(TASK DIRECTIONS):
Give back the data below exactly, with every line kept the same.

Saved entries:
::::

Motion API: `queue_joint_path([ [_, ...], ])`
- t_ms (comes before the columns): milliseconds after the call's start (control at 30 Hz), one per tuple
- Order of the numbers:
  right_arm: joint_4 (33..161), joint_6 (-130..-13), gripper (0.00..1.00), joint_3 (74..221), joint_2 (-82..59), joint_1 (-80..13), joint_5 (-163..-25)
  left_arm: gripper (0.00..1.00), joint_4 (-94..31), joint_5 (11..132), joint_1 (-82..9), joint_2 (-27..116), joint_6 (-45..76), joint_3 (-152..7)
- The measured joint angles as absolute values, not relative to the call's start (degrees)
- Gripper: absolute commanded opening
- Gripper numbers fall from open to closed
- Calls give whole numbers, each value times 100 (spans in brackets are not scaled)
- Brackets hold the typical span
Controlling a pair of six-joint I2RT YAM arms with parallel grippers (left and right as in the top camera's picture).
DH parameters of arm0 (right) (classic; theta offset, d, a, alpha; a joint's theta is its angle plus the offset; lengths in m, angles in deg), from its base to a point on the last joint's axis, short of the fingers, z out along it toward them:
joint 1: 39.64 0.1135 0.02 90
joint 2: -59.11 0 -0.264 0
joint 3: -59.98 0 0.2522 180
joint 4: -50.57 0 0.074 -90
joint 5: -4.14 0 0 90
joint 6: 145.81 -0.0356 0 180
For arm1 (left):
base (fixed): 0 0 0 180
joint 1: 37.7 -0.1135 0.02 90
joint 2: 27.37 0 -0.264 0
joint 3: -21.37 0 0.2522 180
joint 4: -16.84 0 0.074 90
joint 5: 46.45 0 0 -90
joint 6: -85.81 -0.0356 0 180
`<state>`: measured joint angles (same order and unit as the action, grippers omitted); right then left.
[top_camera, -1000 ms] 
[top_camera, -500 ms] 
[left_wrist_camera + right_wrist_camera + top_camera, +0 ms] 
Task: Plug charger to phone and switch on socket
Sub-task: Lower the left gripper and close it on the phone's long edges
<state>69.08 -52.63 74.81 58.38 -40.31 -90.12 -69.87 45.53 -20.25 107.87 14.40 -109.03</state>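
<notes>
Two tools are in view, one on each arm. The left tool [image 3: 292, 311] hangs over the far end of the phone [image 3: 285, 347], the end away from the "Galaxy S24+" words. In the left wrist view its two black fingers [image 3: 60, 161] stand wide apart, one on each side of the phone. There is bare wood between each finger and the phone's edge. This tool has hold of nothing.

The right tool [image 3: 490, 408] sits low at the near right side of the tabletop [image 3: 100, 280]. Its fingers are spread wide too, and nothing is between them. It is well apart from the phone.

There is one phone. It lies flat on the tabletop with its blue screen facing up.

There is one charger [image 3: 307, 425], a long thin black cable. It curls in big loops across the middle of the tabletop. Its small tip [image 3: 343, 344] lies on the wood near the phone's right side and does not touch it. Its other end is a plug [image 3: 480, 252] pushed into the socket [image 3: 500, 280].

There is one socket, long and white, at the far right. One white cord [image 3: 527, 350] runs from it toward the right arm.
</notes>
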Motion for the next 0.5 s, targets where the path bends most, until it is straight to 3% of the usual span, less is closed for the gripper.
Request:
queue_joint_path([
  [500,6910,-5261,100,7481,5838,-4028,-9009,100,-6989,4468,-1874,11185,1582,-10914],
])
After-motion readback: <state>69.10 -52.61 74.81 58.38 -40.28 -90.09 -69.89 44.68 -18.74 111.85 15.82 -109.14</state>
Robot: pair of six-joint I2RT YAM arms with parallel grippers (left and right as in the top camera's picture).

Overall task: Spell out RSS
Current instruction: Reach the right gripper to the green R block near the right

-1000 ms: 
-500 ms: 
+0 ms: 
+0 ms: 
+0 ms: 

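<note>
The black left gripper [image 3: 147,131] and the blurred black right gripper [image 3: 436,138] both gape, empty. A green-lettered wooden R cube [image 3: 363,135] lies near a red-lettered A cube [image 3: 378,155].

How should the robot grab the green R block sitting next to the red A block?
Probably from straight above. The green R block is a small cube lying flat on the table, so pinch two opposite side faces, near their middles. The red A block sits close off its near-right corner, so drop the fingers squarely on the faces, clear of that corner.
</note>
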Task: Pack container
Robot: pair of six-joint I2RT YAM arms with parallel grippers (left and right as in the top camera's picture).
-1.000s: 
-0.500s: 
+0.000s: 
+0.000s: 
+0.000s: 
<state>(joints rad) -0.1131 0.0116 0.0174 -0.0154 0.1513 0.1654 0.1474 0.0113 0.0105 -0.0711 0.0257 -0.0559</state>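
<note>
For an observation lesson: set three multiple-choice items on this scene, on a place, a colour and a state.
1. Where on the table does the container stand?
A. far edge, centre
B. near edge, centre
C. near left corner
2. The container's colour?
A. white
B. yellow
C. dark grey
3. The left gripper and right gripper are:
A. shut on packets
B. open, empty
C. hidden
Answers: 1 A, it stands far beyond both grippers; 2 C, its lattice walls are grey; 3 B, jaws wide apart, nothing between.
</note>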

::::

(SOLVED PROBLEM):
Motion API: `queue_joint_path([ [_, ...], ])`
- t_ms (comes before the columns): milliseconds after the call's start (control at 30 Hz), one per tuple
- Order of the numbers:
  right_arm: joint_4 (33..161), joint_6 (-130..-13), gripper (0.00..1.00), joint_3 (74..221), joint_2 (-82..59), joint_1 (-80..13), joint_5 (-163..-25)
  left_arm: gripper (0.00..1.00), joint_4 (-94..31), joint_5 (11..132), joint_1 (-82..9), joint_2 (-27..116), joint_6 (-45..76), joint_3 (-152..7)
- The measured joint angles as absolute values, not relative to the call's start (degrees)
- Gripper: absolute commanded opening
- Gripper numbers fall from open to closed
- Calls give whole numbers, each value times 100 (spans in brackets are not scaled)
- Brackets hold the typical span
Controlling a pair of six-joint I2RT YAM arms with parallel grippers (left and right as in the top camera's picture).
DH parameters of arm0 (right) (classic; theta offset, d, a, alpha; a joint's theta is its angle plus the offset; lengths in m, angles in deg), from its base to a point on the last joint's axis, short of the fingers, z out along it toward them:
joint 1: 39.64 0.1135 0.02 90
joint 2: -59.11 0 -0.264 0
joint 3: -59.98 0 0.2522 180
joint 4: -50.57 0 0.074 -90
joint 5: -4.14 0 0 90
joint 6: 145.81 -0.0356 0 180
For arm1 (left):
base (fixed): 0 0 0 180
joint 1: 37.7 -0.1135 0.02 90
joint 2: 27.37 0 -0.264 0
joint 3: -21.37 0 0.2522 180
joint 4: -16.84 0 0.074 90
joint 5: 46.45 0 0 -90
joint 6: -85.81 -0.0356 0 180
`<state>`: measured joint angles (same order and unit as the action, grippers omitted); right then left.
[top_camera, -1000 ms] 
[top_camera, -500 ms] 
[left_wrist_camera + right_wrist_camera + top_camera, +0 ms] 
Task: Plug charger to phone and switch on socket
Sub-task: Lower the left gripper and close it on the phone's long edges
<state>69.08 -52.63 74.81 58.38 -40.31 -90.12 -69.87 45.53 -20.25 107.87 14.40 -109.03</state>
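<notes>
Two tools are in view, one on each arm. The left tool [image 3: 292, 311] hangs over the far end of the phone [image 3: 285, 347], the end away from the "Galaxy S24+" words. In the left wrist view its two black fingers [image 3: 60, 161] stand wide apart, one on each side of the phone. There is bare wood between each finger and the phone's edge. This tool has hold of nothing.

The right tool [image 3: 490, 408] sits low at the near right side of the tabletop [image 3: 100, 280]. Its fingers are spread wide too, and nothing is between them. It is well apart from the phone.

There is one phone. It lies flat on the tabletop with its blue screen facing up.

There is one charger [image 3: 307, 425], a long thin black cable. It curls in big loops across the middle of the tabletop. Its small tip [image 3: 343, 344] lies on the wood near the phone's right side and does not touch it. Its other end is a plug [image 3: 480, 252] pushed into the socket [image 3: 500, 280].

There is one socket, long and white, at the far right. One white cord [image 3: 527, 350] runs from it toward the right arm.
</notes>
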Motion for the next 0.5 s, targets where the path bends most, until it is straight to 3% of the usual span, less is closed for the gripper.
Request:
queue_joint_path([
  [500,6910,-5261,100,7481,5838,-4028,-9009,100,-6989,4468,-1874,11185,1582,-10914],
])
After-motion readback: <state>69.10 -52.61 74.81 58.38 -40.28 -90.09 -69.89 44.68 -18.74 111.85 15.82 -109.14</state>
Robot: pair of six-joint I2RT YAM arms with parallel grippers (left and right as in the top camera's picture).

Overall task: Spell out RSS
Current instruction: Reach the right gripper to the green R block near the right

-1000 ms: 
-500 ms: 
+0 ms: 
+0 ms: 
+0 ms: 

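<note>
The black left gripper [image 3: 147,131] and the blurred black right gripper [image 3: 436,138] both gape, empty. A green-lettered wooden R cube [image 3: 363,135] lies near a red-lettered A cube [image 3: 378,155].

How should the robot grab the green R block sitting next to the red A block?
Probably from straight above. The green R block is a small cube lying flat on the table, so pinch two opposite side faces, near their middles. The red A block sits close off its near-right corner, so drop the fingers squarely on the faces, clear of that corner.
</note>
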Task: Pack container
Robot: pair of six-joint I2RT YAM arms with parallel grippers (left and right as in the top camera's picture).
-1.000s: 
-0.500s: 
+0.000s: 
+0.000s: 
+0.000s: 
<state>(joints rad) -0.1131 0.0116 0.0174 -0.0154 0.1513 0.1654 0.1474 0.0113 0.0105 -0.0711 0.0257 -0.0559</state>
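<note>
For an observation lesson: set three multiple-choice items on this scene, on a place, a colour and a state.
1. Where on the table does the container stand?
A. far edge, centre
B. near edge, centre
C. near left corner
2. The container's colour?
A. white
B. yellow
C. dark grey
3. The left gripper and right gripper are:
A. shut on packets
B. open, empty
C. hidden
Answers: 1 A, it stands far beyond both grippers; 2 C, its lattice walls are grey; 3 B, jaws wide apart, nothing between.
</note>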

With this, there is nothing more to the exercise.